The Computer Society of Kenya

Since 1986


Monday August 29, 2016

Kenya has made a number of strides in reforming its communications law as there are a number of proposed amendments to existing legislation.

In June, an attempt was made in drafting an ICT Bill 2016, which has met a lot of resistance from various stakeholders, including the Information Communications and Technology ministry. It is notable that the Bill did not originate from the parent ministry but from an MP.

The main focus of the Bill is on regulation of the ICT experts through a professional body. It also provides for registration, training and licensing technology practitioners.

The spirit of the Bill is not bad in itself, however, what has generated a lot of public outcry is the strict standards that practitioners must meet before they can be licensed.

A practitioner must have a minimum of an undergraduate degree or a diploma as well as pass the institute exams. This is deemed to be too strict for most Kenyan practitioners who do not have a degree or the necessary qualifications as set out in the Act.

I will use the example of a friend who is also an innovator. He has a degree in finance but is able to innovate and come up with various proto types in different sectors.

He has no academic ICT qualifications but learnt his trade while working as the finance director at a software firm. The Bill does not recognise him as an ICT practitioner reason being, he has no academic qualifications. This is a defective way of assessing who qualifies to be in the sector.

We must remember that ICT is not only a profession but also a skill and a trade that can be practised without necessarily having the academic qualifications. Therefore, the strict qualifications should be amended to allow qualifying persons to be registered.

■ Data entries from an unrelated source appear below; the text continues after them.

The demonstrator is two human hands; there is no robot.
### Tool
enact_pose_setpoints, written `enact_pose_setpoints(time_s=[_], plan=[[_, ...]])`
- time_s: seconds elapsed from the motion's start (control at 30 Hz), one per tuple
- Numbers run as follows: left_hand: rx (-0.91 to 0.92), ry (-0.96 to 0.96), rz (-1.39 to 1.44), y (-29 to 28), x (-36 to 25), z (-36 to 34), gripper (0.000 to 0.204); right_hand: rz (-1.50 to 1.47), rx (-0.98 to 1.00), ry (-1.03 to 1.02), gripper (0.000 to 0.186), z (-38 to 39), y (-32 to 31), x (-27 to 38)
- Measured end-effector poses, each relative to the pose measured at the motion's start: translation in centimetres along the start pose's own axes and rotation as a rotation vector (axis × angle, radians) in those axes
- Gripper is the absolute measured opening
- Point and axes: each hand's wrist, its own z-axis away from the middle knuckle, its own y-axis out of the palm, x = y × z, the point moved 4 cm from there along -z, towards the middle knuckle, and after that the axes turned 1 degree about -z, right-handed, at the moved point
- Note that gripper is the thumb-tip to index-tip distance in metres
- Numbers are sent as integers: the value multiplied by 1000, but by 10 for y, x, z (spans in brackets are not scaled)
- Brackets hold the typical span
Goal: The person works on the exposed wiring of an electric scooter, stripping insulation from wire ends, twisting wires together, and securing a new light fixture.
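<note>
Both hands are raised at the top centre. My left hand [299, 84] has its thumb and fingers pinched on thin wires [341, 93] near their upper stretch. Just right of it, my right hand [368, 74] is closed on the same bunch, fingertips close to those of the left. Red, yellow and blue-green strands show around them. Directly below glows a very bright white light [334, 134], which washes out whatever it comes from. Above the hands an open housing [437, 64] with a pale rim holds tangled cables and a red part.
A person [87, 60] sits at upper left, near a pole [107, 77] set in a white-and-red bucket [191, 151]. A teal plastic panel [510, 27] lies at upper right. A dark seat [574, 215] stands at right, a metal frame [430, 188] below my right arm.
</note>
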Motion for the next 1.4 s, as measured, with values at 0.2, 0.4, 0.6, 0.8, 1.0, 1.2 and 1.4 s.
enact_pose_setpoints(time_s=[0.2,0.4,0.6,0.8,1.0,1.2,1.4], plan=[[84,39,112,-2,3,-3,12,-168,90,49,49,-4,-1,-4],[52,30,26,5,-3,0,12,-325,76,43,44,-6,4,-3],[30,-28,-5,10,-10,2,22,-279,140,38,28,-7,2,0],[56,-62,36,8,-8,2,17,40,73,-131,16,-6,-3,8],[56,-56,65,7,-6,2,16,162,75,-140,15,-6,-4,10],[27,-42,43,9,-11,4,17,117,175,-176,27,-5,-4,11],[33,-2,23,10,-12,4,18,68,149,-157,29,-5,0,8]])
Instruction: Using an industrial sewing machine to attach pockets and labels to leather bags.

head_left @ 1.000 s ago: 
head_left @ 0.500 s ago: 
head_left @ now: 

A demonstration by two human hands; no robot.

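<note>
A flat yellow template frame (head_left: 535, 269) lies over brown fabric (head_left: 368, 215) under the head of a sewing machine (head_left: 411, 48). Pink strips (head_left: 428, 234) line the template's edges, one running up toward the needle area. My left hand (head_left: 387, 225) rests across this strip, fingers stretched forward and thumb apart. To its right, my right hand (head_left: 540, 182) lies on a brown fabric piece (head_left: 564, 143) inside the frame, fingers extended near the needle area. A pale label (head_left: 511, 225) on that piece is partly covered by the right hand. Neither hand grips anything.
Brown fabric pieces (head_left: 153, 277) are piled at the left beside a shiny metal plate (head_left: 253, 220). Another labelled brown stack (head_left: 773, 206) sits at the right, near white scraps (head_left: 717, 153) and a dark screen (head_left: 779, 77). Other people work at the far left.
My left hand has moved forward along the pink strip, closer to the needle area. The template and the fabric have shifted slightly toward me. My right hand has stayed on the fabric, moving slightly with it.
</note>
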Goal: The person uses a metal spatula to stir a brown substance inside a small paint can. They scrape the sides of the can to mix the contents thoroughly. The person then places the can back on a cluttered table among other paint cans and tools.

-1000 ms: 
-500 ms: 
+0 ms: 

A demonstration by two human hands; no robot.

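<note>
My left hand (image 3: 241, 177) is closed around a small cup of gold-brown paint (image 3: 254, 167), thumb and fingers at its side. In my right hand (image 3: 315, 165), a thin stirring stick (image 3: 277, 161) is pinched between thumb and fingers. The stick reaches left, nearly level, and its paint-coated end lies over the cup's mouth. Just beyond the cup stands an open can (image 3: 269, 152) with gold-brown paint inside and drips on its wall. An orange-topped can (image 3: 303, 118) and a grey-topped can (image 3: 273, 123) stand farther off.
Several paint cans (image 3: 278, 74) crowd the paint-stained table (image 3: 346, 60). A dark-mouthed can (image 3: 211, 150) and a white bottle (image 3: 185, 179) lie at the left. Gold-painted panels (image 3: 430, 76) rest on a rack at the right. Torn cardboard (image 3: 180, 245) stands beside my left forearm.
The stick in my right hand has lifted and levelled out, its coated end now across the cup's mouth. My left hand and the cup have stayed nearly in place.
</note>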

The Bill is almost a replica of the human resource and psychologist professions laws. The professional bodies in all instances have similar powers as well as the offences.

Implementation mechanism

In my view, such drafting is not well thought out and has little impact in the market. Despite the human resource, counselling and psychologists professional laws being passed, there has been little or no impact in those sectors. We still have many persons practising without registration and little is being done on enforcement.

The main aim of drafting any law is for it to have impact in the society. So how useful will the ICT Bill be if it is passed into law?

ICT societies and associations have welcomed the law, arguing that it will set standards in the sector and introduce professionalism. I agree that a law whose ambit is to regulate any profession is welcome, however, for it to be effective it must have properly laid out implementation mechanism.

The proposed law would be effective if implementation and enforcement is well considered.

It has been argued that the Bill does not consider the ICT policy which should be the guiding document in drafting the law. This is a matter of great concern. The Bill is very shallow and has left out a lot of provisions of the policy.

The Bill has also left out constitutional issues such as freedom of information, consumer protection, data security and intellectual property laws, amongst others.

It only focuses on regulation of the ICT profession. It excludes a lot of views from stakeholders and probably the ICT law should originate from the policy formulators, that is, the parent ministry.